▸ Requirement
Return only the lines from the top of the data down to the one that holds "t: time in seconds", both included, without any pictures.

▸ Material for the task
------------

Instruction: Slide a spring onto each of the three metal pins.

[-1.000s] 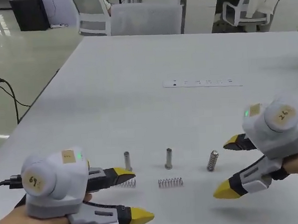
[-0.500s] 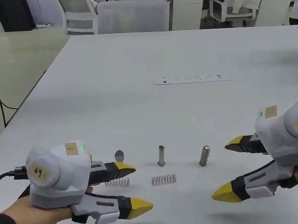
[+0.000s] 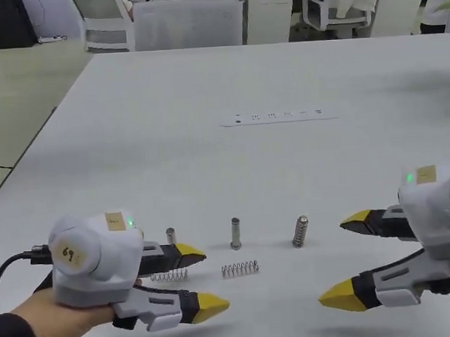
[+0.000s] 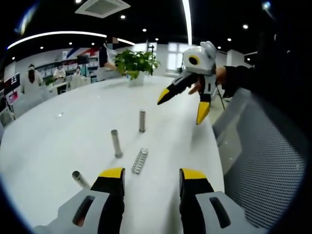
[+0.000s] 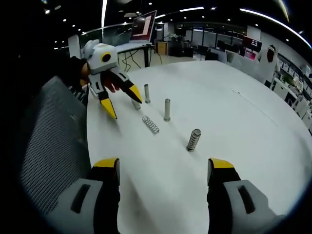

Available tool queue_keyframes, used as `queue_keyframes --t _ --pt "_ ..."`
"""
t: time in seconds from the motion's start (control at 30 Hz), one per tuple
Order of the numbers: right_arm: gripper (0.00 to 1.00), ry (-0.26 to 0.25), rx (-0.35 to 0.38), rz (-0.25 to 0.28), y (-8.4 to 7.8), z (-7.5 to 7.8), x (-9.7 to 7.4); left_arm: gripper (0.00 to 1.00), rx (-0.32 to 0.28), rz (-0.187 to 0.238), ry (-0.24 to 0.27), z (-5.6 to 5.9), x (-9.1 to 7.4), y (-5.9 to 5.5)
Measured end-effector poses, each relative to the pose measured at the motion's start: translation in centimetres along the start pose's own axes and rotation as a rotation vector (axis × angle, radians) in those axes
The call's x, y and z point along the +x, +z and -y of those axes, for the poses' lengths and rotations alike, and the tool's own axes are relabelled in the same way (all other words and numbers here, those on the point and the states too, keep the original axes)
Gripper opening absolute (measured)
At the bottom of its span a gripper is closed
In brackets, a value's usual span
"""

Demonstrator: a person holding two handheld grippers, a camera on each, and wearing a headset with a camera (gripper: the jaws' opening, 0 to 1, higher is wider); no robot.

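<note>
Head view: left gripper [image 3: 214,281], lower left, jaws wide, handwritten "69" on its housing; right gripper [image 3: 332,261], lower right, also wide. Between them on the worktop [image 3: 208,139] stand the left pin [image 3: 170,235] and middle pin [image 3: 235,234], both bare, and the right pin [image 3: 303,219] carrying a spring [image 3: 299,235]. Loose spring [image 3: 240,269] lower centre, second loose spring [image 3: 169,275] just beside the left gripper's upper tip. Left gripper view adds a potted plant [image 4: 135,63].

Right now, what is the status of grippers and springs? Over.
Left gripper, right gripper open, empty. Right pin wears fitted spring; middle pin, left pin bare. Centre spring, left spring lie loose. No obstacle seen.
</note>
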State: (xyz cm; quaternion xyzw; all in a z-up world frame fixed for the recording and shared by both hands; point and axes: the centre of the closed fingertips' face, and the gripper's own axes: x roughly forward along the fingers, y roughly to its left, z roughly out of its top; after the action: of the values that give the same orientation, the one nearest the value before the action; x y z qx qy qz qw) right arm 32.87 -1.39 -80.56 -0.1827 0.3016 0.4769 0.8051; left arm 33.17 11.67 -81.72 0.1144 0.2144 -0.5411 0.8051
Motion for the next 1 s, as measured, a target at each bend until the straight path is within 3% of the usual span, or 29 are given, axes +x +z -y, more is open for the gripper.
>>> queue_keyframes --t 0.17,0.23,0.43,0.57,0.8,1.0 --pt "0.71 -0.011 0.029 0.078 1.0 0.0 -0.5 0.33 -0.004 -0.003 0.006 -0.5 0.6 0.1" --pt "0.7 -0.003 0.056 0.135 1.5 -0.2 -0.8 0.32 -0.004 -0.004 0.008 -0.6 0.8 0.1" --pt "0.7 -0.009 0.078 0.152 0.6 -0.2 -1.1 0.29 0.003 -0.019 0.004 -0.7 1.5 0.1" --pt "0.7 -0.005 0.096 0.221 1.1 -0.4 -1.5 0.27 0.007 -0.032 0.001 -0.7 1.9 -0.2" --pt "0.67 -0.016 0.125 0.282 1.7 0.0 -2.3 0.22 0.019 -0.057 0.013 -1.4 2.5 -0.8" --pt "0.67 -0.024 0.134 0.268 1.3 0.0 -2.1 0.18 0.032 -0.068 0.016 -1.8 3.1 -0.7"
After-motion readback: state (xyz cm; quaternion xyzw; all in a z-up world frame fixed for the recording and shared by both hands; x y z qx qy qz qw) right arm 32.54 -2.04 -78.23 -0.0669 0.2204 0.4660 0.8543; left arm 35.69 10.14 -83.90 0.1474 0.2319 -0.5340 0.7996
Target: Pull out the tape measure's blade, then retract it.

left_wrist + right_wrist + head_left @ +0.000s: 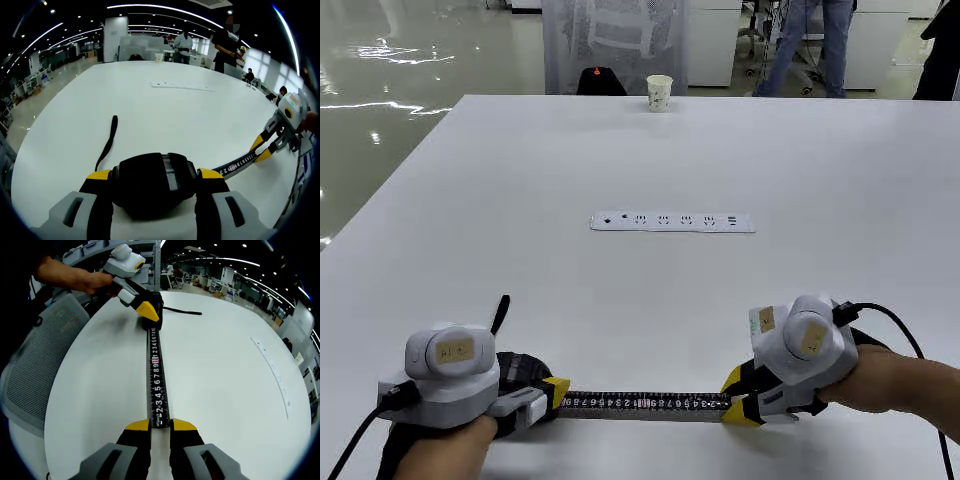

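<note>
**Left gripper** (155, 175): the jaws are clamped on either side of the black case (152, 187) of the tape measure, yellow tips against its flanks. In the head view this gripper sits at the near left of the table (720, 150), with the case resting on or just above the surface; which of the two cannot be told.

**Right gripper** (160, 426): the jaws are drawn together on the free end of the blade (156, 375), the tips pinching it from both sides. It sits at the near right of the table, well apart from the left gripper.

**Task item:** the blade runs straight and flat between the two grippers, numbered face up, lying along the near edge of the table. The case's black strap (107, 142) trails loose on the surface beyond the case.

**Surroundings:** a white power strip (672, 221) lies mid-table and a paper cup (660, 92) stands at the far edge, both well away from the work.

**Progress, as judged:** the pull-out is done or nearly so, since a clear length of blade is exposed. Retraction is not yet done. It calls for bringing the blade end back toward the case under control, so that it does not snap in.
</note>
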### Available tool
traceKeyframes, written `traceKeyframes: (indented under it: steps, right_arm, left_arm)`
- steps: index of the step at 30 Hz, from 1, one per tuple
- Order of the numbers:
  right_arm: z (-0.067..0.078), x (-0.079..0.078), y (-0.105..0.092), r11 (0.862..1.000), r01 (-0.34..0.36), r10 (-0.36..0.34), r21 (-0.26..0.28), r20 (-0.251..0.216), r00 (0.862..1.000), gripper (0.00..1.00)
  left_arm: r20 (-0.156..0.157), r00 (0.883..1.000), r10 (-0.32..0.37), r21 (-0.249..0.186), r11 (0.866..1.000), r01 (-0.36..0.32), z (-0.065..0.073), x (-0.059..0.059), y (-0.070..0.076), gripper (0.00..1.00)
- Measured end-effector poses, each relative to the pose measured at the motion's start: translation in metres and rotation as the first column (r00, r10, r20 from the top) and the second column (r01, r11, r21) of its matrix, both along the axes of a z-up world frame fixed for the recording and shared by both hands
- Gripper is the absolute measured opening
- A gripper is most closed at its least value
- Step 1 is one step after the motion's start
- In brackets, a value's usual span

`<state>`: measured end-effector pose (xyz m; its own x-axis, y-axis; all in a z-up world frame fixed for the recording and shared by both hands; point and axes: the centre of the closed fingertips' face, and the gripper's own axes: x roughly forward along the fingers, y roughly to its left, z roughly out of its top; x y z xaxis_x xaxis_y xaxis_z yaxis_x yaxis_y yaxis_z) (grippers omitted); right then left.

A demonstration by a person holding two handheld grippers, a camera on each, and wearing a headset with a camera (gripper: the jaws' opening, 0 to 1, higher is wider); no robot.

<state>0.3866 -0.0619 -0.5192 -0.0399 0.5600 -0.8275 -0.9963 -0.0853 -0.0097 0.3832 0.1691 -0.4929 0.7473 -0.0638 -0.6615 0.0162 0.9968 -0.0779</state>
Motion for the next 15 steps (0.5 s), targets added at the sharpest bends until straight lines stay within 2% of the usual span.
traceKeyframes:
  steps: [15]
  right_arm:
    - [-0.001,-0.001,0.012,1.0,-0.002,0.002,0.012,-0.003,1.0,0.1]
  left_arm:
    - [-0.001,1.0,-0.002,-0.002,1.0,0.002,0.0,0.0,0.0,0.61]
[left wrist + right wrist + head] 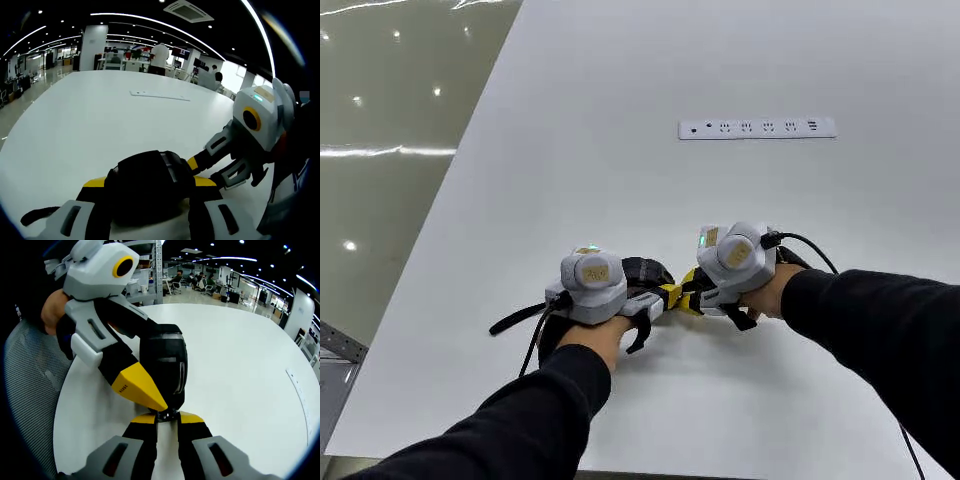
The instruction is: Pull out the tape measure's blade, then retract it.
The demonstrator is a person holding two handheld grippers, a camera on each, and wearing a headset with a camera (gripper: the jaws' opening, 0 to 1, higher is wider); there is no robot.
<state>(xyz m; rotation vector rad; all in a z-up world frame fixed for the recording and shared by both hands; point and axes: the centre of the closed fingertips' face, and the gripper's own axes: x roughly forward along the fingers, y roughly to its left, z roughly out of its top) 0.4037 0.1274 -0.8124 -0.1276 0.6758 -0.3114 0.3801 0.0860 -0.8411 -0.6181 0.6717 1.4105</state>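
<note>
Tape measure [165, 357] first: its black case sits low on the white table [620, 120], near my edge, right between my two tools. My left gripper [149, 184] has the case clamped, its jaws spread about as wide as the body, with one yellow tip pressed on each side. My right gripper [168, 418] faces it nose to nose, with its jaws drawn almost together. Between its yellow tips is a small dark piece at the case's mouth, which I take to be the end tab [167, 413] of the blade, though it is too small for me to be sure. I see no length of blade between the case and my right tips; they sit just beside each other. So by my reckoning nothing of the task is done yet. The hold on the case is made and the pinch at the mouth looks made, but both the pull and the retraction are left. The next move calls for my right hand to draw away across the bare table while my left keeps the case from sliding. A power strip [757, 128] lies well apart, farther up the table.
</note>
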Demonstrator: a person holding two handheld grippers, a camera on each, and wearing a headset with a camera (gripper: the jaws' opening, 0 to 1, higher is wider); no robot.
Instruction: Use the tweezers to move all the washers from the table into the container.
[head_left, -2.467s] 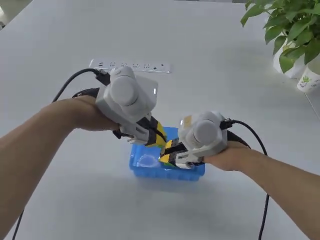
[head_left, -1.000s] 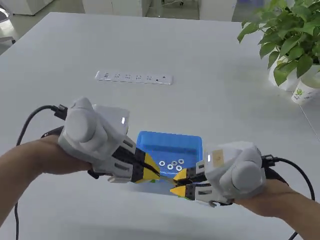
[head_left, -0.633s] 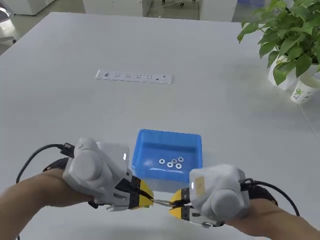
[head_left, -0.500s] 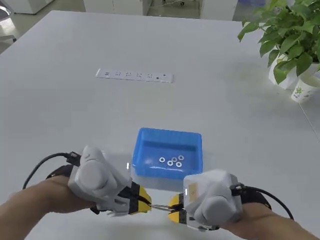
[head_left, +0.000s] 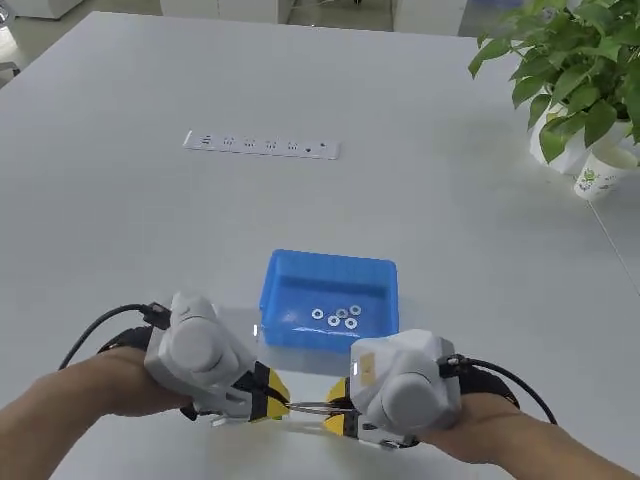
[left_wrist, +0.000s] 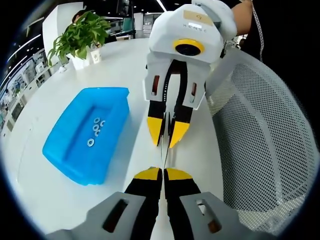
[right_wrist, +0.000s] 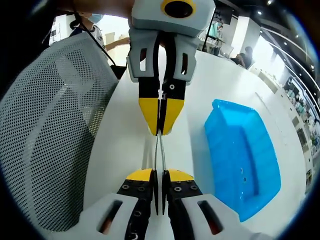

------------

▸ Result
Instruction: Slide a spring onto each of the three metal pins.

[-1.000s] 
[-0.500s] 
[+0.000s] 
[+0.000s] 
[+0.000s] 

Available tool queue_keyframes, used as `queue_keyframes --t _ --pt "_ ..."`
"""
t: time in seconds from the motion's start (control at 30 Hz), one per tuple

This answer has now been given in full.